- Born: February 4, 1958 (age 68) New York City, U.S.
- Years active: 1984–1996
- Spouse: Michael Pascal ​ ​(m. 1978; died 2022)​
- Children: Andrew Pascal (stepson)
- Relatives: Elaine Wynn (sister-in-law)

= Mary Ann Pascal =

American actress and business executive (born 1958)

Mary Ann Pascal (born February 4, 1958) is an American actress and business executive. She is known for her role as Samantha "Sam" Booke (later Waters) on the Showtime original comedy series Brothers, and as the vice president of player development at Wynn Las Vegas.

==Career==
Pascal was born in New York City, spending her upbringing both there and in Florida.

She broke into television in 1984, at first in guest roles on such series as Mickey Spillane's Mike Hammer and Hotel, and in a few made-for-TV movies before landing what is perhaps her best known role to date on Showtime's Brothers, in 1986. For the next three seasons of Brothers, Pascal played Sam, the new steady love interest of Joe Waters (Robert Walden), whom he eventually marries at the start of the show's fifth season.
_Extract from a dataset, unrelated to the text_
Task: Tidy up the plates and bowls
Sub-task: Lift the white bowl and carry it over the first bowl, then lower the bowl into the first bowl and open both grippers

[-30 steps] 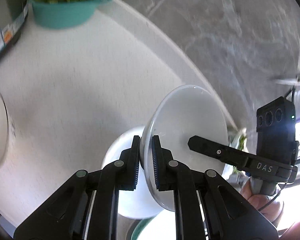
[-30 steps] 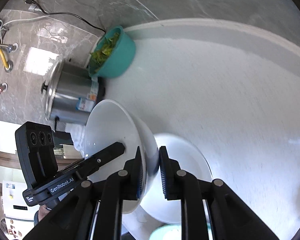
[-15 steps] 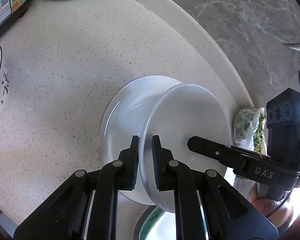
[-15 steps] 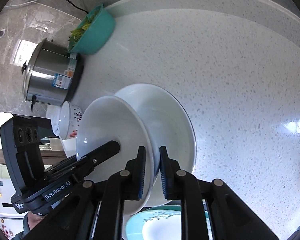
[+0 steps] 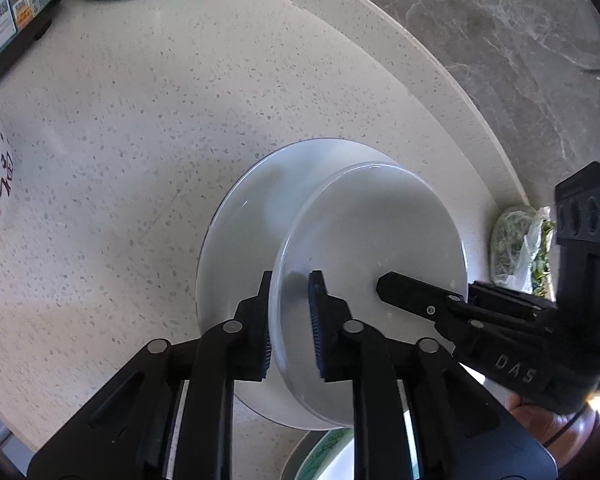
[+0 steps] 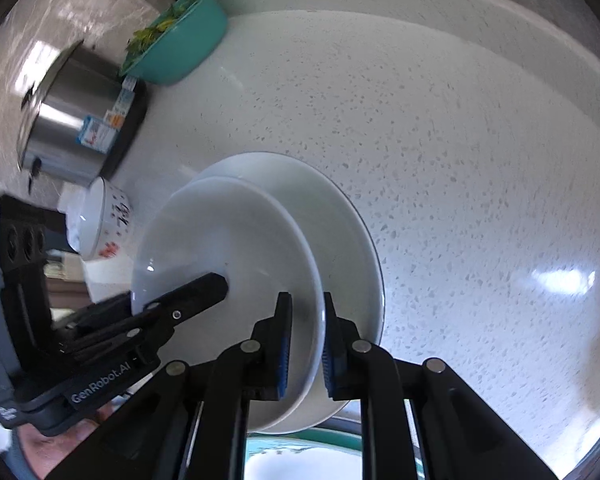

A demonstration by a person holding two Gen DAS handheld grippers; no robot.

Sam became pregnant just before their wedding, and bore Joe a daughter, Caroline, during the season.

Outside of and beyond Brothers, Pascal continued to do guest work on syndicated, network and cable TV series, while adding more TV movies to her resume. Her most visible roles in TV films include Blood Vows: The Story of a Mafia Wife (1987), Parker Kane (1990) and Writer's Block (1991). Pascal's last guest appearance was in a 1996 episode of USA Network's Pacific Blue (a series from Brothers producer Gary Nardino).

She is sometimes billed as Marianne or Mariann, but is most commonly referred to as Mary Ann. Prior to officially joining the cast of Brothers, Pascal made guest appearances in the program's first and second seasons as different characters.

In the mid-1980s, Pascal began working as unofficial hostess of the Golden Nugget Hotel and Casino in Las Vegas. She regularly commuted back and forth between Las Vegas and Los Angeles for work. During her time on Brothers, the show made several references to the Golden Nugget in storylines that involved the Sam character. A multi-episode story arc in the fourth season was partially shot on location at the Golden Nugget when most of the cast (including Pascal) went to Las Vegas. Then, at the end of the show's fifth-season premiere, when Joe and Sam decide to return to Las Vegas for their wedding, Sam asks Joe if they'll have a "Golden Nugget nuptial".

Pascal continued her career with Las Vegas resorts after leaving on-screen acting in 1996, eventually becoming the vice president of player development at Wynn Las Vegas.

==Personal life==
Pascal was married to Michael Pascal until his death in 2022. He was a former executive host for the Golden Nugget Hotel and Casino whose sister, Elaine Wynn, was formerly married to billionaire Steve Wynn. Mary Ann has two stepsons, Andrew Pascal and David Pascal.